La maladie d’Alzheimer touche actuellement 850 000 personnes en France et dans les DOM TOM, soit l’équivalent de la population de Lyon et Toulouse réunies. Si l’on tient compte des aidants, on considère généralement que cette maladie concerne 3 millions de personnes, soit la population de Paris intra-muros et celle de Marseille réunies.

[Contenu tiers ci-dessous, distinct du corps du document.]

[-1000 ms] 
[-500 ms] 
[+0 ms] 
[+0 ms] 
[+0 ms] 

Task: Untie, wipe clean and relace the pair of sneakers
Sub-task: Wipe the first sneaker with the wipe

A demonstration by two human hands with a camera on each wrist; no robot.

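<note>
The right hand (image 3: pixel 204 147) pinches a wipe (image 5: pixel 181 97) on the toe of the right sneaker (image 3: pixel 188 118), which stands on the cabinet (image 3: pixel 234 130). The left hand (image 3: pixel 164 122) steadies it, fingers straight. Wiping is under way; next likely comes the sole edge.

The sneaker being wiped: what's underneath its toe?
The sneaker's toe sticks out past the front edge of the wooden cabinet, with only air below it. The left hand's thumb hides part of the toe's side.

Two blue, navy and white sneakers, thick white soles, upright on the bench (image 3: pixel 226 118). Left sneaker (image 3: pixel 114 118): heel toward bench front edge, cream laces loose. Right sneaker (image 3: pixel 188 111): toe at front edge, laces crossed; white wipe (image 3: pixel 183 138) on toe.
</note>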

A l’heure actuelle, malgré toutes les recherches, il s’agit d’une pathologie dont on ne guérit pas. Elle touche principalement les personnes âgées, ce qui n’est pas le cas de la maladie de Parkinson, par exemple.
C’est aussi une maladie qui va toucher un nombre encore plus important de personnes, si aucune découverte médicamenteuse n’est faite. France Alzheimer estime à 1 275 000 personnes atteintes d’Alzheimer en 2020 et 2 150 000 personnes en 2040. En d’autres termes, 1 Français sur 4 de plus de 65 ans pourrait être touché par la maladie d’Alzheimer en 2020.
Face à cette situation, les initiatives et recherches se multiplient pour agir sur la qualité de vie des personnes malades et de leurs aidants. C’est ainsi que se sont développées des thérapies non médicamenteuses, complémentaires des approches médicamenteuses.
Comment définir les « thérapies non médicamenteuses » ?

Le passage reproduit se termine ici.